Reputation: 691
I'm having some issues working with a very large MongoDB collection (19 million documents).
When I simply iterate over the collection, as below, PyMongo seems to give up after 10,593,454 documents. This seems to be the same even if I use skip(), the latter half of the collection seems programmatically inaccessible.
#!/usr/bin/env python
import pymongo
client = pymongo.MongoClient()
db = client['mydb']
classification_collection = db["my_classifications"]
print "Collection contains %s documents." % db.command("collstats", "my_classifications")["count"]
for ii, classification in enumerate(classification_collection.find(no_cursor_timeout=True)):
print "%s: created at %s" % (ii,classification["created_at"])
print "Done."
The script reports initially:
Collection contains 19036976 documents.
Eventually, the script completes, I get no errors, and I do get the "Done." message. But the last row printed is
10593454: created at 2013-12-12 02:17:35
All my records logged in just over the last 2 years, the most recent ones, seem inaccessible. Does anyone have any idea what is going on here? What can I do about this?
Upvotes: 4
Views: 1117
Reputation: 691
OK well thanks to this helpful article I found another way to page through the documents, which doesn't seem to be subject to this "missing data"/"timeout" issue. Essentially, you have to use find()
and limit()
and rely on the natural _id
ordering of your collection to retrieve the document in pages. Here's my revised code:
#!/usr/bin/env python
import pymongo
client = pymongo.MongoClient()
db = client['mydb']
classification_collection = db["my_classifications"]

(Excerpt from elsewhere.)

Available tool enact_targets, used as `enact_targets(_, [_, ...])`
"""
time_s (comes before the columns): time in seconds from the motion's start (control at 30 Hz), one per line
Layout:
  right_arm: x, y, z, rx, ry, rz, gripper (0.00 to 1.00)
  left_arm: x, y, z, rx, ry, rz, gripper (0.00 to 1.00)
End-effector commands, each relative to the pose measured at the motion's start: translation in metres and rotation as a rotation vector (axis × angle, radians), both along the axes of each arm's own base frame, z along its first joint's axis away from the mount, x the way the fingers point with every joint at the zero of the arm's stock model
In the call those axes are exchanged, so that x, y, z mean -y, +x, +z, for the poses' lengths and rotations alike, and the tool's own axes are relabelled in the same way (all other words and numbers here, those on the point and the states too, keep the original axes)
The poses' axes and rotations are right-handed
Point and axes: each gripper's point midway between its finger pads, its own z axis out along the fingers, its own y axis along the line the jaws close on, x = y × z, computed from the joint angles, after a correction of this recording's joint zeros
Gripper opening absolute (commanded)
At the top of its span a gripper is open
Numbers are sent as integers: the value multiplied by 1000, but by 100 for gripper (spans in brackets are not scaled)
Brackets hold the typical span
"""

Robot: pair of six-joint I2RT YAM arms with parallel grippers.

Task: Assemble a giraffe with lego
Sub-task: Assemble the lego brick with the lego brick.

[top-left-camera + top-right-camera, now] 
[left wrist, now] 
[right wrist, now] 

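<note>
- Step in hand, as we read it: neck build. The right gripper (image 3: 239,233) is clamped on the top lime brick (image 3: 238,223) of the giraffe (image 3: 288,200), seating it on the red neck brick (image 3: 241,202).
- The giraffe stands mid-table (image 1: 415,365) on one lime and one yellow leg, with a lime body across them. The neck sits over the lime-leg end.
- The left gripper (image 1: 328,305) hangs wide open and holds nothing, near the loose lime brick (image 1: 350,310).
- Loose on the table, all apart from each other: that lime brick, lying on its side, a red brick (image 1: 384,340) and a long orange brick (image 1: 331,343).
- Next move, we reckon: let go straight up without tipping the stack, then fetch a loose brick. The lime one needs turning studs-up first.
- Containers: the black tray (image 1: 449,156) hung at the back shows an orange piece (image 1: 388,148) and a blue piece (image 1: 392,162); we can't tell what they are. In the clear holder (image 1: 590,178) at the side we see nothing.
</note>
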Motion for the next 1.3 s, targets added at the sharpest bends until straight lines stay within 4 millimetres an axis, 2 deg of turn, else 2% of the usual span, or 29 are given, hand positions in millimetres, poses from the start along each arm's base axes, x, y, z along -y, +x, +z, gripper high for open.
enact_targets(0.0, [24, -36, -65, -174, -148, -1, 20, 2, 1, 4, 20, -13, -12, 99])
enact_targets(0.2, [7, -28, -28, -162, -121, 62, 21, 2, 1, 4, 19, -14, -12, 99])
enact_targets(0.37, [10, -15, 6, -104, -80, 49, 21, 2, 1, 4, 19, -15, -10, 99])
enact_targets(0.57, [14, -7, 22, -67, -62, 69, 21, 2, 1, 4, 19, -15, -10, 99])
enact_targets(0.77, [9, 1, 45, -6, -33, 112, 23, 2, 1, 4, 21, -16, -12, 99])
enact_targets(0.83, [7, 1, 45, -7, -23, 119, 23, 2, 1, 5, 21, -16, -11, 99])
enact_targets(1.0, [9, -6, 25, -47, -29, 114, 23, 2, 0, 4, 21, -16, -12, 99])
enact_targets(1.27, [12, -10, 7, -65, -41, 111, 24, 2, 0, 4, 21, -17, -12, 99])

print "Collection contains %s documents." % db.command("collstats", "my_classifications")["count"]
# get first ID
pageSize = 100000
first_classification = classification_collection.find_one()
completed_page_rows=1
last_id = first_classification["_id"]
# get the next page of documents (read-ahead programming style)
next_results = classification_collection.find({"_id":{"$gt":last_id}},{"created_at":1},no_cursor_timeout=True).limit(pageSize)
# keep getting pages until there are no more
while next_results.count()>0:
for ii, classification in enumerate(next_results):
completed_page_rows+=1
if completed_page_rows % pageSize == 0:
print "%s (id = %s): created at %s" % (completed_page_rows,classification["_id"],classification["created_at"])
last_id = classification["_id"]
next_results = classification_collection.find({"_id":{"$gt":last_id}},{"created_at":1},no_cursor_timeout=True).limit(pageSize)
print "\nDone.\n"
I hope that by writing up this solution this will help others who hit this issue.
Note: This updated listing also takes on the suggestions of @Takarii and @adam-comerford in the comments, I now retrieve only the fields I need (_id
comes by default), and I also print out the IDs for reference.
Upvotes: 1